Try it
Return the data below unaltered, but strip out the pictures.

Data below
<<<<

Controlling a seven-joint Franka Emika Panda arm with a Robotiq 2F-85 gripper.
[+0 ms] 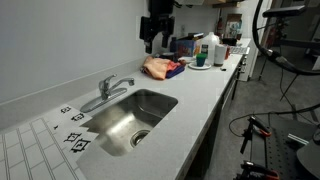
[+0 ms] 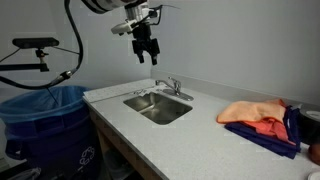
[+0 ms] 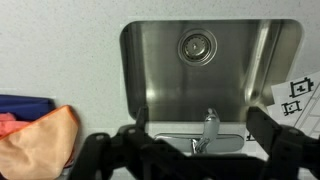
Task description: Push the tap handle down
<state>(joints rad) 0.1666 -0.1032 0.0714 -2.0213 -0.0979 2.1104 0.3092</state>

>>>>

Answer box
Controlling a seven-joint Franka Emika Panda arm with a Robotiq 2F-85 gripper.
[+0 ms] 
[+0 ms] 
[+0 ms] 
Task description: Push the tap handle down
<state>(joints rad) 0.1666 -0.1032 0.0714 -2.0213 -0.0979 2.1104 0.3092</state>

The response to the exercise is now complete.